A revista de domingo (15) do New York Times saiu com matéria sobre uma nova ferramenta computadorizada. Chama-se “Augmented Reality” (ou, na tradução aproximada: “Realidade Turbinada”). Trata-se de programa que complementa com informações aquilo que se vê no mundo concreto. Assim, um sujeito aponta a câmera de seu telefone celular para, digamos, o setor de uma rua cheia de restaurantes vizinhos. No visor, o usuário receberá não apenas a imagem que está diante de seu nariz, mas também informações como: menu de um estabelecimento em particular, preços, críticas, decoração, e se alguma pessoa conhecida está lá dentro. Esta última comunicação é supimpa para quem está acompanhado de amante e não quer dar bandeira, ou para o filtro de chatos. Dito assim, a coisa parece boa. Mas, lembre-se, que o reverso também é aplicável: pentelhos e traídos (que geralmente comungam em analogia), também podem usar o serviço.

O pior não é isso. Já existe esboço da criação de um programa que opera de modo mais ou menos semelhante, só que com pessoas. Funcionará assim: aponta-se a câmara do celular para a cara de um incauto e, na telinha, vem uma ficha pregressa do pobre diabo. Digamos que você encontra, por acaso, o senhor Sicrano das Candongas. Ao colocá-lo sobre o escrutínio da Realidade Turbinada saberá sua biografia. “Sicrano das Candongas, 38, nascido em Chapecó Mirim, SP. Formou-se em Contabilidade pela Uruca (Universidade Rural de Caratinga). Funcionário da empresa Conta Certa Ltda. Residente no Conjunto Residencial Vila Proleta, Rua do Fundão, Freguesia do Ó, Capital. Fone (011) 3333-33-33. Frequenta o Bar do Mané, na rua William Speers, Lapa de Baixo, SP. Divorciado, Sicrano é alcoólatra e corno”.

Pasmo, o leitor – como eu – vai se perguntar: “Mas quem dá essa ficha negra como pano de guarda-chuva?”. A resposta é ainda mais perturbadora: o sistema funciona como a enciclopédia eletrônica Wikipédia. Os verbetes serão compostos por internautas. Você pode fazer sua própria ficha. Basta um autorretrato, seguido de texto biográfico. Mas haverá, é claro, aqueles que nem conhecem o esquema. Assim, algum espírito de porco pode fotografar um desafeto e traçar seu perfil. Como no caso do senhor Sicrano das Candongas, que é apontado por aí como bêbado traído e nem sabe disso. Caso venha a tomar conhecimento da fama digital, ele terá oportunidade de editar o verbete. Mas aí, convenhamos, já será tarde demais. Uma vez que essas coisas caem na rede, todo mundo fica sabendo e não volta ao registro. Como no jogo do bicho vale o escrito. Principalmente ao se tratar de cornos.
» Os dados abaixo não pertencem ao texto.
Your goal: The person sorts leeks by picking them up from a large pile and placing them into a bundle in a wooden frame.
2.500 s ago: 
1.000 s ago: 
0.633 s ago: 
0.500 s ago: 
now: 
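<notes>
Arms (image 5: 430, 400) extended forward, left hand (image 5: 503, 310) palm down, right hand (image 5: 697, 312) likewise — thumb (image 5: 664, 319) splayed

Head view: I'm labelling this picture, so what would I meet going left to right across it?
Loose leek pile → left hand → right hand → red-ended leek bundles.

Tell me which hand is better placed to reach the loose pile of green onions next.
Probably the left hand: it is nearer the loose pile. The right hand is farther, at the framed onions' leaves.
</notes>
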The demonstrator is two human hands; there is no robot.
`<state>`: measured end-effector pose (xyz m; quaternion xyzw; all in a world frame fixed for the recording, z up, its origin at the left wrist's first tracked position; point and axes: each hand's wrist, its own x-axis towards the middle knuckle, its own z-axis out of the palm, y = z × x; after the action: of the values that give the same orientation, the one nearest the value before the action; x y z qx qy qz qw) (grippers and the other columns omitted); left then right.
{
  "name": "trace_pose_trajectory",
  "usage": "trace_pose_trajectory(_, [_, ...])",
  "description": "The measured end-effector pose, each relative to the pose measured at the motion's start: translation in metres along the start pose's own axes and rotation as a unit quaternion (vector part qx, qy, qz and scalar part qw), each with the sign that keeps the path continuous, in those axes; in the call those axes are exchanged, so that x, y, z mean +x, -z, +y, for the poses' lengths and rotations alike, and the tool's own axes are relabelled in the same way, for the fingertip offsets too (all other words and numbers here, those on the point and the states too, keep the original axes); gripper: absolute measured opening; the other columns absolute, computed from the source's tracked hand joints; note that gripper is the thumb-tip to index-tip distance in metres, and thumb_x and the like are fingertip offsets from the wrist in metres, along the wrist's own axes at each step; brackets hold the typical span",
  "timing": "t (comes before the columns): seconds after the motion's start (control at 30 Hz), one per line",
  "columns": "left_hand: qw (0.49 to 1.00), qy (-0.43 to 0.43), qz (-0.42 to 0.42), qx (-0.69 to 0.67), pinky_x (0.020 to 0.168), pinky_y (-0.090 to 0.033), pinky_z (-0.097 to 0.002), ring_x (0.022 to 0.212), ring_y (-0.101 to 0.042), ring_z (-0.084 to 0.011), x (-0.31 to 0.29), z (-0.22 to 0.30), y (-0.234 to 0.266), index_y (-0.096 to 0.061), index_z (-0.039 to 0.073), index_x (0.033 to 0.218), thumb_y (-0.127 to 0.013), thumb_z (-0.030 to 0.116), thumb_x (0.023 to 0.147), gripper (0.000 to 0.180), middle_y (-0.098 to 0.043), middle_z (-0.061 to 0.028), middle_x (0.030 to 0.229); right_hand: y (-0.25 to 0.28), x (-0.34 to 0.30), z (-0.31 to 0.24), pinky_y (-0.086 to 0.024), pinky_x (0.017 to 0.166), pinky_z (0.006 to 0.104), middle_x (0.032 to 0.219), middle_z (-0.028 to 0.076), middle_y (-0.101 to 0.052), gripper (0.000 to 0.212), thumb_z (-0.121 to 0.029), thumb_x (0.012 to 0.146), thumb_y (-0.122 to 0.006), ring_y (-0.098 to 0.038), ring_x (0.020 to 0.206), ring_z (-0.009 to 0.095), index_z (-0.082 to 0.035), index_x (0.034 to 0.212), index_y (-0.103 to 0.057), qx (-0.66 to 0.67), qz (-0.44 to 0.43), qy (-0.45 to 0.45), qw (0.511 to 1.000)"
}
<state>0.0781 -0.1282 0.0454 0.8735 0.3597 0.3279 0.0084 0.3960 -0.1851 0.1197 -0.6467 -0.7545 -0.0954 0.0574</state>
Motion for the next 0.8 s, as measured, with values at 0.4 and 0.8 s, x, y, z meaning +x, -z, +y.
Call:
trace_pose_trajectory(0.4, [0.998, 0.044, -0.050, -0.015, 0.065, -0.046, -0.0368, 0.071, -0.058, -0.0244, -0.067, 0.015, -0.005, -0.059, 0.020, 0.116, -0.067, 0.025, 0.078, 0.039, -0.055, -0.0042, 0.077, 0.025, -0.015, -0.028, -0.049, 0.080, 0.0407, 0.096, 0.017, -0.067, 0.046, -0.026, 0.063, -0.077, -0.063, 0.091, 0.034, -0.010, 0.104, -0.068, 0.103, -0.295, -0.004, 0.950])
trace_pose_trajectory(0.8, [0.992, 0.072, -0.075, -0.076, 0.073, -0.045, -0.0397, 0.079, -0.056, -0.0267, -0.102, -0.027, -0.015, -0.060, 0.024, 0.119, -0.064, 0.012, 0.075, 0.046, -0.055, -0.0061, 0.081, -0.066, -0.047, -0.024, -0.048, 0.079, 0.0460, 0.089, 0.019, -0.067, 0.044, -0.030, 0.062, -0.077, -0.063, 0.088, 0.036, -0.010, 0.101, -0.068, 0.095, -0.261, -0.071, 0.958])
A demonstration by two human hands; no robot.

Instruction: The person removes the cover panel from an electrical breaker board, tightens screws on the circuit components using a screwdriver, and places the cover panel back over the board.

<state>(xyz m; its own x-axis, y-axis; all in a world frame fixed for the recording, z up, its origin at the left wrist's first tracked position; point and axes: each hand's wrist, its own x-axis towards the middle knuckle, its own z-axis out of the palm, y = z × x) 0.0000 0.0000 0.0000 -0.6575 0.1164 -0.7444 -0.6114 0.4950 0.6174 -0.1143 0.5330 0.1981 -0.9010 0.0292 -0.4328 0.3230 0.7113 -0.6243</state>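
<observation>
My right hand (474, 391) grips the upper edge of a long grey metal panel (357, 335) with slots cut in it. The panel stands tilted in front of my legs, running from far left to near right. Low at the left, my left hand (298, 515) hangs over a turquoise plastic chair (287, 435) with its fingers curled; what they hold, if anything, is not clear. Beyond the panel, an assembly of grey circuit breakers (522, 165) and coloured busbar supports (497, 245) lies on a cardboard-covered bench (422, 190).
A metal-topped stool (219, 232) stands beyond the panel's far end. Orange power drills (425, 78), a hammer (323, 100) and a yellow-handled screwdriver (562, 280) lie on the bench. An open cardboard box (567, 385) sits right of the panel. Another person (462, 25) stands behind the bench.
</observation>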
E não para aí a desfeita. Será possível colocar filminhos e fotos – até as editadas em photoshop – acompanhando um perfil. Assim, o verbete sobre Fulana da Silva, ex-Candongas, pode mostrá-la despida, em várias poses, e em tórridos clips contendo suas aventuras sexuais heterodoxas. Ela, que supostamente instalou os chifres que ornamentam a testa de Sicrano, será descrita como “biscate, que por uma coisa à toa, uma noitada boa, um cinema e um botequim, faz diabruras de que até o Butt Men duvida”. Para os tarados incautos será uma mão na roda, para não dizer outra coisa. E para ladrões então, trata-se de um verdadeiro mapa da mina.

É claro que as leis de um país civilizado permitem queixa crime por difamação e calúnia. Mas até se achar o autor da nota, será preciso forçar a operadora do sistema a revelar o endereço eletrônico do língua de trapo, e depois partir para um processo judicial que, mesmo no primeiro mundo, é sempre demorado e caro. Com o que se vê de peçonha mentirosa divulgada por desocupados digitalizados, dá para calcular como será a tal de Realidade Turbinada. Esta maravilha tecnológica estará nas boas casas do ramo no começo de 2010, segundo a Core 77, uma revista virtual sobre design on line. Desse modo, já vou avisando: qualquer texto sobre minha pessoa é mentiroso, mesmo – e principalmente – aqueles que me puxam o saco.